The price of crime is an auto-lobotomy.
iPhone remote multiple libraries - what it means
Macworld | iPhone Central | Remote lets you control iTunes from iPhone, iPod touchThe implications are left as an exercise to the reader.
...There is, however, support for multiple libraries. When you start up Remote after associating with a library, it’ll take a second to reconnect, during which time you can change which library you want to use (you can also tap the Settings button in the top left corner of any list screen). That’ll give you the option to add multiple libraries, delete existing associations, and toggle a “Stay Connected” preference (not precisely sure what that does at present)...
Ok, some hints:
- iTunes is designed for a single user. It belongs to a user account.
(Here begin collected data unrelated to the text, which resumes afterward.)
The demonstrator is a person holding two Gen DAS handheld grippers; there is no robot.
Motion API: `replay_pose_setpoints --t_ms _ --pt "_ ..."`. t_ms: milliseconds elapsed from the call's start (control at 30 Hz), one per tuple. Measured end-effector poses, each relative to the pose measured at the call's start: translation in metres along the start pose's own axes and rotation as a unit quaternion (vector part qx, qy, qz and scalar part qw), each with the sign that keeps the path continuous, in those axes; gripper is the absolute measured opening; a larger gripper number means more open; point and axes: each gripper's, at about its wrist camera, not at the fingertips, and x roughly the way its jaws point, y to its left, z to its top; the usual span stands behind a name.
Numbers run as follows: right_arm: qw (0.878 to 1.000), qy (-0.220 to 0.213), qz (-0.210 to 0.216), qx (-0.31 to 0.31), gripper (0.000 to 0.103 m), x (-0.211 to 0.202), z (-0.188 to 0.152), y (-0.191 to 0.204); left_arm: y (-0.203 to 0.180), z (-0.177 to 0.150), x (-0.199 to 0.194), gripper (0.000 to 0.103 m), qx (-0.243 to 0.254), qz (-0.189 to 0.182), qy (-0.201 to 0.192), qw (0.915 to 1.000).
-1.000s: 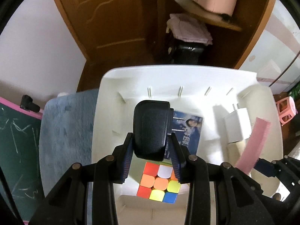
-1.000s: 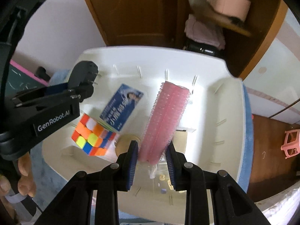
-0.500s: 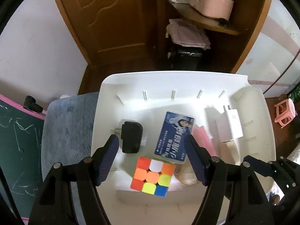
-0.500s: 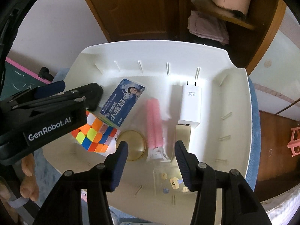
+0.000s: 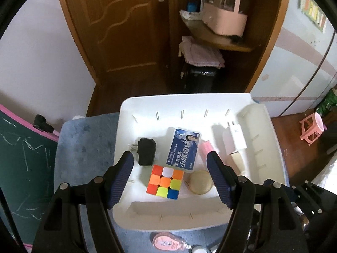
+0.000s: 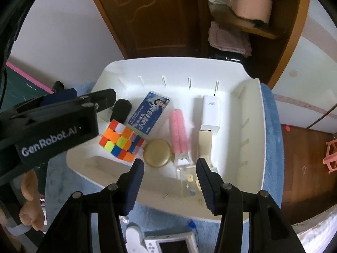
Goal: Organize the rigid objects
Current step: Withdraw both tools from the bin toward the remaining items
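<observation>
I've got both grippers wide apart over the white plastic tray (image 5: 271, 147), nothing between them: left gripper (image 5: 170, 177), right gripper (image 6: 170, 177). Black plug adapter (image 5: 145, 151) lies beside the multicoloured puzzle cube (image 5: 165, 181); pink bristly hair roller (image 6: 179, 131) lies next to the white charger (image 6: 210, 113).

Both the left gripper (image 5: 170, 177) and right gripper (image 6: 170, 184) are matte black plastic with round silver screws along the arms and ribbed dark-blue pads (image 5: 121, 176), the left one's side at mid-left reading "GenRobot.AI" in white.
</observation>
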Motion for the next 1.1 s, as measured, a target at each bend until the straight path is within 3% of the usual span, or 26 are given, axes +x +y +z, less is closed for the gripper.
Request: replay_pose_setpoints --t_ms 100,167,433,767,1100 --pt "1.000 -0.014 -0.007 -0.001 0.053 -0.016 -0.009 0.005 0.002 -0.005 -0.018 0.076 -0.001 -0.007 -0.013 0.9999" --pt "1.000 -0.023 -0.011 -0.001 0.053 -0.025 -0.015 0.008 0.003 -0.009 -0.031 0.082 -0.002 -0.010 -0.019 0.9998" --pt "0.998 -0.051 -0.030 -0.002 0.053 -0.060 -0.048 0.015 0.008 -0.034 -0.070 0.083 -0.005 -0.019 -0.038 0.9991" --pt "0.996 -0.078 -0.040 0.006 0.053 -0.093 -0.092 0.018 0.014 -0.064 -0.093 0.083 -0.009 -0.025 -0.038 0.9989" --pt "0.995 -0.085 -0.040 0.013 0.053 -0.101 -0.132 0.010 0.014 -0.097 -0.099 0.083 -0.020 -0.027 -0.021 0.9992"
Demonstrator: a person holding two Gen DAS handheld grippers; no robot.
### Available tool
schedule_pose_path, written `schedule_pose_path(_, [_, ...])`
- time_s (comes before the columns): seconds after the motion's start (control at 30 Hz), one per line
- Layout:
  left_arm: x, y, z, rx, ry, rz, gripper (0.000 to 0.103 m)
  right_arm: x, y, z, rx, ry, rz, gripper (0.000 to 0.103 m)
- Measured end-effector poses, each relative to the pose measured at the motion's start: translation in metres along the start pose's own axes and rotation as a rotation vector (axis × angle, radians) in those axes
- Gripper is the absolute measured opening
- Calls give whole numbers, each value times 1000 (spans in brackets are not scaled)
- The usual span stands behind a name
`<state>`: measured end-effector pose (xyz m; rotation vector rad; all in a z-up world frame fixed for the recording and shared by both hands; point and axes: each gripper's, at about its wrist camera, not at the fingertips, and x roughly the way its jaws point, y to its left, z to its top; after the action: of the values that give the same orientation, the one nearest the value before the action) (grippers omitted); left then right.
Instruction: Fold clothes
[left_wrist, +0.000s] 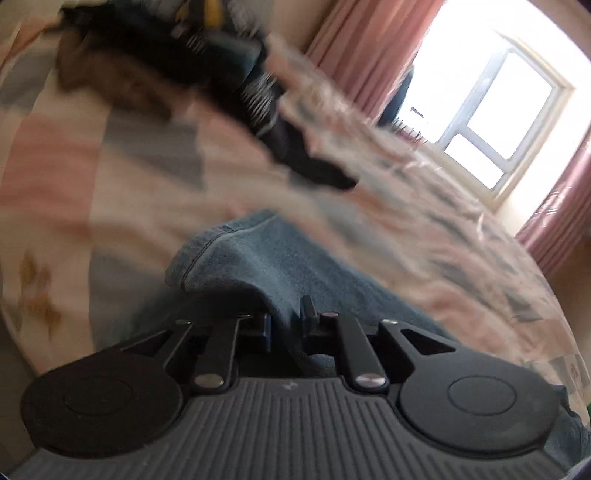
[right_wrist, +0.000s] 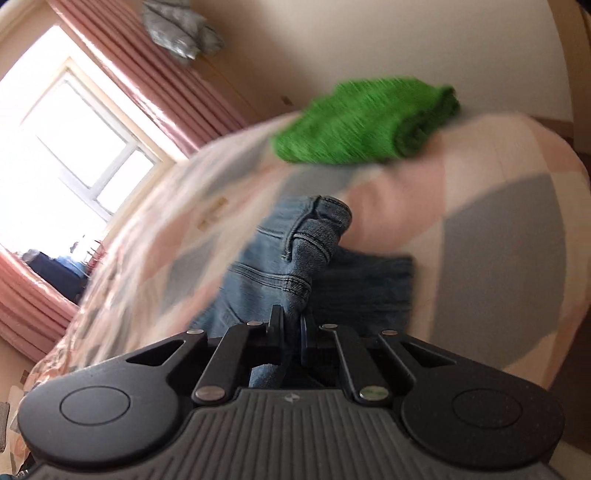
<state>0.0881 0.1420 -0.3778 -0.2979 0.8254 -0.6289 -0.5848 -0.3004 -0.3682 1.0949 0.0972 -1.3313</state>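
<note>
Light blue jeans (left_wrist: 258, 258) lie bunched on a bed with a pink, grey and cream patchwork cover (left_wrist: 110, 184). In the left wrist view my left gripper (left_wrist: 287, 321) is shut on a fold of the denim, which stays sharp while the bed behind it is blurred. In the right wrist view my right gripper (right_wrist: 291, 323) is shut on the jeans (right_wrist: 280, 258) near a seamed, pocketed part that stands up in front of the fingers. A darker blue denim layer lies to the right of it.
A folded green garment (right_wrist: 362, 122) rests on the bed cover (right_wrist: 498, 221) beyond the jeans. A pile of dark and striped clothes (left_wrist: 207, 74) lies at the far side. A bright window (left_wrist: 509, 122) with pink curtains (right_wrist: 155, 85) stands past the bed.
</note>
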Motion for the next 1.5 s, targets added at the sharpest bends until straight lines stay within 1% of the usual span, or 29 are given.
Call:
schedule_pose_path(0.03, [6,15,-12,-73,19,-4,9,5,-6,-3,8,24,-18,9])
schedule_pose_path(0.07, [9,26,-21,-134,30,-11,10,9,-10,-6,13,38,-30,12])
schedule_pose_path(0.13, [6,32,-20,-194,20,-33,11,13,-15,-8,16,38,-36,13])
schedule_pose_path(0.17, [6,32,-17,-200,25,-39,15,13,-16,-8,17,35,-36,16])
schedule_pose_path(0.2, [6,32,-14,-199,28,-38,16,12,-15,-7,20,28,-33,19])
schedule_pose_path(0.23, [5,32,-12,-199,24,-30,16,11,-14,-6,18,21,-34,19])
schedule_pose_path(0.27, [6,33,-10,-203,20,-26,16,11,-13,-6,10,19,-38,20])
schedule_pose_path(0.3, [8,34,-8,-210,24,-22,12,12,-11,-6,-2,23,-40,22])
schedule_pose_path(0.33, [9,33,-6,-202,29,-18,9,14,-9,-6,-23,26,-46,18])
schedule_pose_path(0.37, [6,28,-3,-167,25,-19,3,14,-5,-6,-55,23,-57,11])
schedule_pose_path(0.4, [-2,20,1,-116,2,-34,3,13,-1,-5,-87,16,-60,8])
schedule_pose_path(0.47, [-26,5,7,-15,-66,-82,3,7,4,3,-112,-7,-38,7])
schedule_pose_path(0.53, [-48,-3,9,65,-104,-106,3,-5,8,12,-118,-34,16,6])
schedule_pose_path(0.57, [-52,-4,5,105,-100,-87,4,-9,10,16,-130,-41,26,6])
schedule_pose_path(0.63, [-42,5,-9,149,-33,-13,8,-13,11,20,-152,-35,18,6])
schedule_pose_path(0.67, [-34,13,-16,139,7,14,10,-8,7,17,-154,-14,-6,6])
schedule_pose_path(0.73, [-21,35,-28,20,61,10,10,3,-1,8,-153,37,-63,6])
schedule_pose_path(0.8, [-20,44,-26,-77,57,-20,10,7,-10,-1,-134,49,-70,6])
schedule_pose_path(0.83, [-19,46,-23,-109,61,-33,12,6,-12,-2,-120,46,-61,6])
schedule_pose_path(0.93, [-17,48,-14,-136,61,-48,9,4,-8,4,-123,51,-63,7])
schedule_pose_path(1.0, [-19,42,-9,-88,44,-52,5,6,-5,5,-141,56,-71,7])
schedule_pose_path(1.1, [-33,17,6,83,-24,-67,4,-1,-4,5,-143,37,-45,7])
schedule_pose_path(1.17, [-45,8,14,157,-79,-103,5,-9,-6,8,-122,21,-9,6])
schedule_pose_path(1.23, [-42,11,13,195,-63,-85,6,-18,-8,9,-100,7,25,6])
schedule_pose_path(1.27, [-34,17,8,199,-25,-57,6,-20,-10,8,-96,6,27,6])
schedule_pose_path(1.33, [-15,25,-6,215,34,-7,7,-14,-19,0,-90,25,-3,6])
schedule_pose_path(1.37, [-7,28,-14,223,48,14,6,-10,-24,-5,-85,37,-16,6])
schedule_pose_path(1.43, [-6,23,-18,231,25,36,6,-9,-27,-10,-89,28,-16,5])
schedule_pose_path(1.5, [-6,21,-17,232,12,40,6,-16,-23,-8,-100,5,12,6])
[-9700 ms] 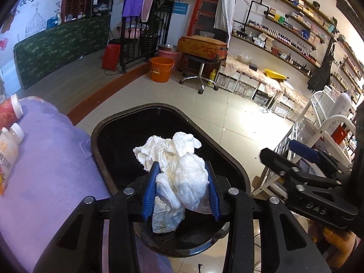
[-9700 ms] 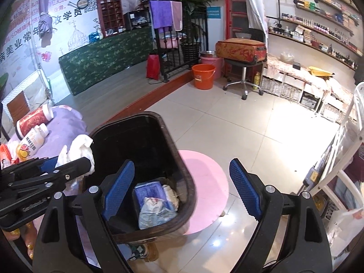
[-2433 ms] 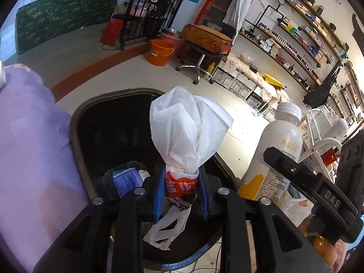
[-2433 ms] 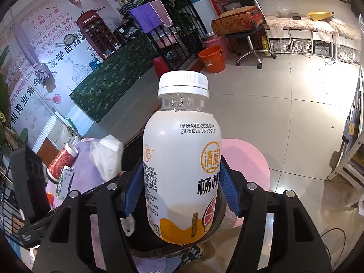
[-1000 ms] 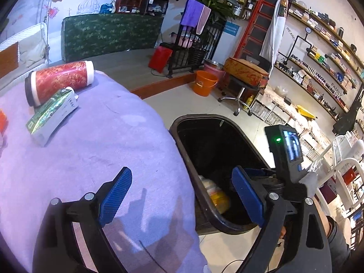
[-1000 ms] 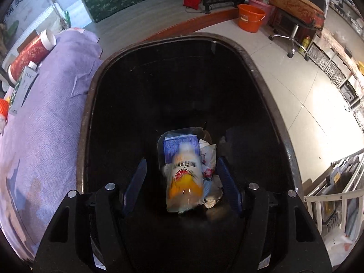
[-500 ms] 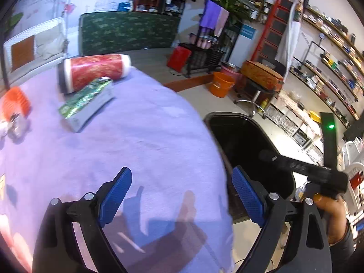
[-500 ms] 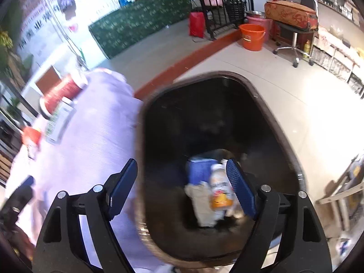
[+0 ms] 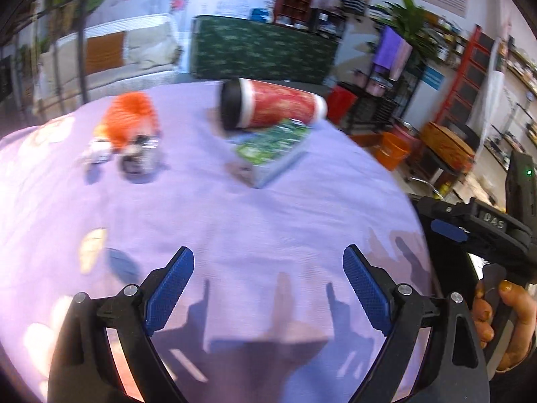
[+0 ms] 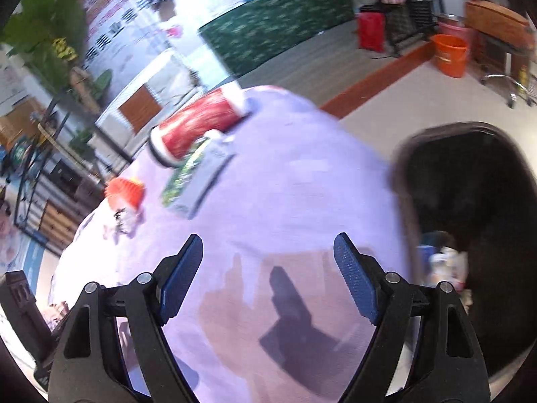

- iPod and iPhone binding is not to a user, and not to a computer, it is to a user account on a single computer. Unless everyone wants to share apps, contacts, calendar, etc a single iPhone syncs with a single iTunes library.
- DRM contracts are to a single user's Apple identity (formerly .mac), they can be applied to > 1 computer (the number is shrinking over time).
- DRM is far from dead. If the music industry succeeds in toppling Apple by allowing only Amazon to sell without DRM, then they will terminate Amazon's DRM-free privileges and assume the throne of Sauron. (You knew that, right?)
Consequences, intended and otherwise ...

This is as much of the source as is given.